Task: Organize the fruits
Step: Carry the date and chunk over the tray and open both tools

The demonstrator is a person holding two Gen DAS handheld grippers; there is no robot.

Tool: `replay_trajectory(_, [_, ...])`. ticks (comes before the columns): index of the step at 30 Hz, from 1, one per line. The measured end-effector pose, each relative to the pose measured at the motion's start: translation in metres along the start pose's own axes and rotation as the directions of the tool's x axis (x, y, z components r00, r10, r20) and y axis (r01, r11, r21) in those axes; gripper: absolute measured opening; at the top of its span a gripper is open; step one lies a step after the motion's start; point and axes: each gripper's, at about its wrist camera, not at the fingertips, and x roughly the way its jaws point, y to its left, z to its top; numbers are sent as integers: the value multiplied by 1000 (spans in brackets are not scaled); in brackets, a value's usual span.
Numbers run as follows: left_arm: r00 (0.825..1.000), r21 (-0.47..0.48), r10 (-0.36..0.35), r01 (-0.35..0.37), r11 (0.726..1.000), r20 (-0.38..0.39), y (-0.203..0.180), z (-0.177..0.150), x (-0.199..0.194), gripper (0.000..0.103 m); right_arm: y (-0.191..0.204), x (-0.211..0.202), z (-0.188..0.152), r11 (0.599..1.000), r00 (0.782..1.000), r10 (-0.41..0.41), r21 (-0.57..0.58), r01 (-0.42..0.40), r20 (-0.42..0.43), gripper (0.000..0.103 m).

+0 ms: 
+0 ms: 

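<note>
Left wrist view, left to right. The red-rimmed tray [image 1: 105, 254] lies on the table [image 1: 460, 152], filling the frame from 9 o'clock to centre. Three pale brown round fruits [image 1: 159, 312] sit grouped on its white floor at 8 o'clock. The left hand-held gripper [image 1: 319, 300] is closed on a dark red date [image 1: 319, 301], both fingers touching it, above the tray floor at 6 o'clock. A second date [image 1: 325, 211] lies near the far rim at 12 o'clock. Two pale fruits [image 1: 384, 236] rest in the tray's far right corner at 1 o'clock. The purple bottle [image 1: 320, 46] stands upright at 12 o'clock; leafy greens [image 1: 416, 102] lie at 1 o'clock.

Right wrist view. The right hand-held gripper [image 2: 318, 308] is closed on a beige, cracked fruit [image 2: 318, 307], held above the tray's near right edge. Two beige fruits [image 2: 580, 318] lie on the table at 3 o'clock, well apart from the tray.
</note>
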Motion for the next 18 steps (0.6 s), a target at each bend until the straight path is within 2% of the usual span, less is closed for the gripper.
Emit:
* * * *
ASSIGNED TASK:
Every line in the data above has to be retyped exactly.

EXERCISE SOLUTION:
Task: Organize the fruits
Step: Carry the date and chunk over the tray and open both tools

The demonstrator is a person holding two Gen DAS handheld grippers; there is no robot.

Tool: `replay_trajectory(_, [_, ...])`. ticks (comes before the columns): index of the step at 30 Hz, from 1, one per line. The measured end-effector pose, each relative to the pose measured at the motion's start: translation in metres along the start pose's own axes and rotation as the directions of the tool's x axis (x, y, z components r00, r10, r20) and y axis (r01, r11, r21) in those axes; gripper: absolute measured opening; at the top of its span a gripper is open; step one lies a step after the motion's start; point and axes: each gripper's, at about its wrist camera, not at the fingertips, and x roughly the way its jaws point, y to its left, z to its top; numbers are sent as integers: the value multiplied by 1000 (spans in brackets are not scaled); in brackets, a value's usual span.
Numbers run as follows: left_arm: r00 (0.825..1.000), r21 (-0.47..0.48), r10 (-0.36..0.35), r01 (-0.35..0.37), r11 (0.726..1.000), r20 (-0.38..0.39), y (-0.203..0.180), z (-0.177..0.150), x (-0.199..0.194), gripper (0.000..0.103 m); right_arm: y (-0.191..0.204), x (-0.211..0.202), z (-0.188..0.152), r11 (0.599..1.000), r00 (0.782..1.000), r10 (-0.41..0.41), r21 (-0.57..0.58), r01 (-0.42..0.40), r20 (-0.42..0.43), gripper (0.000..0.103 m).

+0 ms: 
+0 ms: 

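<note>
Left wrist view, left to right. The red-rimmed tray [image 1: 105, 254] lies on the table [image 1: 460, 152], filling the frame from 9 o'clock to centre. Three pale brown round fruits [image 1: 159, 312] sit grouped on its white floor at 8 o'clock. The left hand-held gripper [image 1: 319, 300] is closed on a dark red date [image 1: 319, 301], both fingers touching it, above the tray floor at 6 o'clock. A second date [image 1: 325, 211] lies near the far rim at 12 o'clock. Two pale fruits [image 1: 384, 236] rest in the tray's far right corner at 1 o'clock. The purple bottle [image 1: 320, 46] stands upright at 12 o'clock; leafy greens [image 1: 416, 102] lie at 1 o'clock.

Right wrist view. The right hand-held gripper [image 2: 318, 308] is closed on a beige, cracked fruit [image 2: 318, 307], held above the tray's near right edge. Two beige fruits [image 2: 580, 318] lie on the table at 3 o'clock, well apart from the tray.
</note>
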Motion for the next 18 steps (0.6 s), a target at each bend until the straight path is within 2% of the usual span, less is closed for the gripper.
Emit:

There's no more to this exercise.